Universalidad. La ley natural es válida para todos los hombres. Necesariamente niega esta
verdad todo relativismo cultural o geográfico que sostenga que los principios fundamentales de
la ética dependen exclusivamente de elementos culturales; como consecuencia todo código
ético estaría circunscrito a una determinada cultura, educación o región.

Hay que distinguir, en cambio, lo que fundamenta el valor objetivo de la ley natural y su
posible desconocimiento por parte de algunos hombres.

La ley natural es válida porque se deduce, como ya hemos indicado, a partir de las
inclinaciones naturales del hombre. Habiendo unidad esencial en el género humano, los
preceptos han de ser necesariamente universales. El hombre, con las estructuras fundamentales
de su naturaleza, es la medida, condición y base de toda cultura.

Cabe, sin embargo, posibilidad de ignorancia por parte de algunos hombres respecto de algunos
preceptos de la ley natural. En este sentido debemos distinguir entre los distintos niveles:

(a) Sobre el precepto universalísimo no cabe ignorancia alguna por su intrínseca evidencia.

(b) Sobre los primeros preceptos cabe la posibilidad de ignorar alguno, aunque no durante
mucho tiempo; esto se agrava en la situación real del hombre caído. En cambio, es imposible
ignorarlos todos en conjunto.

(c) Finalmente, sobre las conclusiones remotas caben mayores probabilidades de ignorancia
inculpable, de oscurecimiento de la razón debido al pecado y de error en el procedimiento del
razonamiento práctico.

Todo esto postula la necesidad moral de la gracia y la revelación para que las verdades religiosas
y morales sean conocidas de todos y sin dificultad, con una firme certeza y sin mezcla de error.

Inmutabilidad. La ley natural es, en segundo lugar, inmutable, es decir, que permanece a través
de las variaciones de la historia; subsiste bajo el flujo de ideas y costumbres y sostiene su
progreso.
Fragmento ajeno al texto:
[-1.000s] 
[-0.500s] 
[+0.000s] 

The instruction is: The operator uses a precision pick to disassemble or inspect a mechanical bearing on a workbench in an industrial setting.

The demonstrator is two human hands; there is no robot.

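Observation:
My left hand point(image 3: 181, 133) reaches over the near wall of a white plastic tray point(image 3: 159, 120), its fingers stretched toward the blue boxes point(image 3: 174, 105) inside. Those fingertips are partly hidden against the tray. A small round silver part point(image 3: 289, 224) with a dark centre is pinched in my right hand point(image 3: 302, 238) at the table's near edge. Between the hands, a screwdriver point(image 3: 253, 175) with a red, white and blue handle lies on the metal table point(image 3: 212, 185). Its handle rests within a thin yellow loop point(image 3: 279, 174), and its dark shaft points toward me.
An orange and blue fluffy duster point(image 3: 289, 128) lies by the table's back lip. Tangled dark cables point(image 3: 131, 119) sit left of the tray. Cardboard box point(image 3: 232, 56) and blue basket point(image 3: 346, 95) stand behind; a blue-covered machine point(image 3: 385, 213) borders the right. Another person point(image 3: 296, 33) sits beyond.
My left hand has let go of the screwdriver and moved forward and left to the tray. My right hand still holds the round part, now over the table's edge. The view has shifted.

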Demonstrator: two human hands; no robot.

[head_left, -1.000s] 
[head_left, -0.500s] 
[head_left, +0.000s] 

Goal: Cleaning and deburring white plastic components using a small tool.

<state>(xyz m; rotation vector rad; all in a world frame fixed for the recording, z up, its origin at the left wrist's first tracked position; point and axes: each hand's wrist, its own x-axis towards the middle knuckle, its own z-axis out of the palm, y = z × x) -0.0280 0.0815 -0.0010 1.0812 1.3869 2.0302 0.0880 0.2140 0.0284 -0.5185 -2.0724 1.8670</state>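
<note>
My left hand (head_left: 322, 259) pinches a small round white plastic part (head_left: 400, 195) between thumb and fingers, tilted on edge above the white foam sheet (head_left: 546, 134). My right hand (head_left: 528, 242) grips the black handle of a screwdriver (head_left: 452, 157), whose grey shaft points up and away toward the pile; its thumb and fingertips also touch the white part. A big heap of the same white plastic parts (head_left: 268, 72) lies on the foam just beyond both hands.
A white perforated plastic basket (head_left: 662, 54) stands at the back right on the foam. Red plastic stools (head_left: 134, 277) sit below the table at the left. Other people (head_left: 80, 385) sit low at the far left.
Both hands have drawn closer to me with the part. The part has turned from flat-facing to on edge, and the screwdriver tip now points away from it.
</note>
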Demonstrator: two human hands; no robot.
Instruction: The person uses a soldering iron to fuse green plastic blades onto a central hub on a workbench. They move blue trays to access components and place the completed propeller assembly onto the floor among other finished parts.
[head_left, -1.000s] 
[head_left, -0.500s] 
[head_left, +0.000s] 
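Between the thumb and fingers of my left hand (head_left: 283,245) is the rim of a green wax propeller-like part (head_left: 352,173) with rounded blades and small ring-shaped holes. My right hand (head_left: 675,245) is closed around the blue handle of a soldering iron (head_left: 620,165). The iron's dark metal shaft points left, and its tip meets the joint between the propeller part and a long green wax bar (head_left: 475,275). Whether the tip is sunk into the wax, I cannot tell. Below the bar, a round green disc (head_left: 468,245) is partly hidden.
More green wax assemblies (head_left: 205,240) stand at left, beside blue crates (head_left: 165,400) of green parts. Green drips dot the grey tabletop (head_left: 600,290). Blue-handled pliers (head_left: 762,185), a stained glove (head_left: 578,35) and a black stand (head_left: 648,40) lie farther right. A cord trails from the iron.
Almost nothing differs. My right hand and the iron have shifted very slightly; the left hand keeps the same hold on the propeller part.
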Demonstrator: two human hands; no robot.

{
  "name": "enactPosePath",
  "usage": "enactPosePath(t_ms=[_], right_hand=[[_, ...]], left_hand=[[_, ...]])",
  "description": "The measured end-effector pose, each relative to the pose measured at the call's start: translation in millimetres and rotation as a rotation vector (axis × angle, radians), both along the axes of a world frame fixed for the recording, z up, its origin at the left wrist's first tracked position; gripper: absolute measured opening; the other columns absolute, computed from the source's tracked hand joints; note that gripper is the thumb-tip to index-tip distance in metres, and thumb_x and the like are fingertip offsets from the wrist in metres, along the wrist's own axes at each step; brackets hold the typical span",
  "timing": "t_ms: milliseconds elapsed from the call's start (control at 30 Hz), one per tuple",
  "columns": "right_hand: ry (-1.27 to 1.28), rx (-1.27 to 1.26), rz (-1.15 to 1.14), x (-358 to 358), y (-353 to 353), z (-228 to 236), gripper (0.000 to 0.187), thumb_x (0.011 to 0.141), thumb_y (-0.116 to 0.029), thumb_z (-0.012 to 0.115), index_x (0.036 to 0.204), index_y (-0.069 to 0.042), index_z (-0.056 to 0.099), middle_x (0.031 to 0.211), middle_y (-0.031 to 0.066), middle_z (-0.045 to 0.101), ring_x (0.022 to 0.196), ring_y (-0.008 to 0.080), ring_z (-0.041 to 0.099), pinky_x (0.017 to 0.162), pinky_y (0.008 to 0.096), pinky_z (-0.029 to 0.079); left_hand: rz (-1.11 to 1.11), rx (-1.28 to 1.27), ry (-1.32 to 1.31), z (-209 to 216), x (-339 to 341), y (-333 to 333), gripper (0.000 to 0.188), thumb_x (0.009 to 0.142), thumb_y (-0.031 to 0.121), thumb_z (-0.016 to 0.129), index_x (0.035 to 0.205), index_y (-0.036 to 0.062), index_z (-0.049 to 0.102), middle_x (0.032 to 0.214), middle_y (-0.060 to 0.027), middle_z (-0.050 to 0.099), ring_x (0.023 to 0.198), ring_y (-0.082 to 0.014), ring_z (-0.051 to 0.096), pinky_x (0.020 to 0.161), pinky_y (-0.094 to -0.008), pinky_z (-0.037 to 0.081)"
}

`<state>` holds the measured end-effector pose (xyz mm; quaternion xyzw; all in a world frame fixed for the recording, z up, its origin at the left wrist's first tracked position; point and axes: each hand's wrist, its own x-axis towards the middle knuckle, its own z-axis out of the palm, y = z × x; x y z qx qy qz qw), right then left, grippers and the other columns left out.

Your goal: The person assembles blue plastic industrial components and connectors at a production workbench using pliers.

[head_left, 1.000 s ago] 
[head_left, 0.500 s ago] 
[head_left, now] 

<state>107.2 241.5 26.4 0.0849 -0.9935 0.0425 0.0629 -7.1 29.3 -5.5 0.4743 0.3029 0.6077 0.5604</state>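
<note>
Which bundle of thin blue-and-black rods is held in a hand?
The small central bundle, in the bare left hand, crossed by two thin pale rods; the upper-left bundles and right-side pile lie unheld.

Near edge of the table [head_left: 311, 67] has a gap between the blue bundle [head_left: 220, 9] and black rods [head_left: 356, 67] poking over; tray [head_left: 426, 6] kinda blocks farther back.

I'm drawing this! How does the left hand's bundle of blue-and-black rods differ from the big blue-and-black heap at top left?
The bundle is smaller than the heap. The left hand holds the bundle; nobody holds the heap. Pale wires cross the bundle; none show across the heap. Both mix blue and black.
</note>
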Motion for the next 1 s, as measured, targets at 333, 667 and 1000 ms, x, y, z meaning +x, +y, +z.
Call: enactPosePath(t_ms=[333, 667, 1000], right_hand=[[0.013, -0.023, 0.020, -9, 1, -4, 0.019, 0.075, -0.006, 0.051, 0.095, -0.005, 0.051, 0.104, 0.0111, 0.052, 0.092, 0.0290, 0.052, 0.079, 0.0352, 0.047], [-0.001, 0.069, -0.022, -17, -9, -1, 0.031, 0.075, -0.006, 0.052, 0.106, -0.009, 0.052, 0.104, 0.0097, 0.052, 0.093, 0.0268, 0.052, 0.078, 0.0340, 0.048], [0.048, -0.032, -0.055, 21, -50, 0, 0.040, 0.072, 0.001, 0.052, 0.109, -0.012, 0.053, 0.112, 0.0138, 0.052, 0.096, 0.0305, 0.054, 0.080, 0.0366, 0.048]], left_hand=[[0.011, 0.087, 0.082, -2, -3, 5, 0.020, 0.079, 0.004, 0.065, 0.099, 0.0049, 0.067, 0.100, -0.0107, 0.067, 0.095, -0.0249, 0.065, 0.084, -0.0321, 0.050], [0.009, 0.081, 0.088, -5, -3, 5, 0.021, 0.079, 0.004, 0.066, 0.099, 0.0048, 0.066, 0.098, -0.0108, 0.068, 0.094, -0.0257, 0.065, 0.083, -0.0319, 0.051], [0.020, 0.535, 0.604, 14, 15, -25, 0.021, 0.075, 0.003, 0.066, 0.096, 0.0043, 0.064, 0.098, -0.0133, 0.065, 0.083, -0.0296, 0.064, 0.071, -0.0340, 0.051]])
Se opone a esta verdad todo relativismo histórico o evolucionismo ético que sostiene
que la moralidad está sujeta a un cambio constante.

La inmutabilidad aquí propuesta se entiende en un doble sentido: ausencia de


mutabilidad en sí misma (inmutabilidad objetiva) y ausencia de mutabilidad en la persona
(inmutabilidad subjetiva).

Respecto a la inmutabilidad objetiva, la ley natural admite evidentemente un cierto


cambio cuantitativo, a saber, la mayor declaración de los preceptos ya contenidos en ella; pero
esto no significa una auténtica mutación sino una mayor concreción de sus preceptos.
Evidentemente, no admite un cambio sustractivo. Puede suceder, sin embargo que, sin que la
ley se altere, simplemente no se aplique en cierto caso por la presencia de algún impedimento.

En cuanto a la inmutabilidad subjetiva, hemos de decir que la ley natural es inmutable e


indeleble en el corazón del hombre, del mismo modo que lo es la naturaleza. Las variaciones y
obstrucciones que se hayan podido comprobar en algunos pueblos, pueden afectar (y a veces
muy ampliamente) a los preceptos secundarios, tratándose siempre de una regresión por debajo
del nivel moral humano. Pero en sus exigencias primeras, la ley natural no podría desaparecer
sino desapareciendo la razón misma.

Inexcusabilidad o indispensabilidad. La ley natural no admite ninguna excepción propia. Santo


Tomás admite sólo la posibilidad de la dispensa realizada por el mismo Dios, en cuanto autor de
la naturaleza, de algún precepto del derecho natural secundario cuando lo exige un bien mayor,
ya que éste salvaguarda sólo los fines secundarios de la naturaleza. Tal es el caso, por ejemplo,
de la permisión en el Antiguo Testamento de la poligamia y del divorcio998. Pero nunca hay
excepción ni dispensa de ningún precepto primario; por eso, las aparentes excepciones que
admite la moral en los casos de hurto y homicidio no son verdaderas excepciones de la ley
natural, sino auténticas interpretaciones que responden a la verdadera idea de la ley.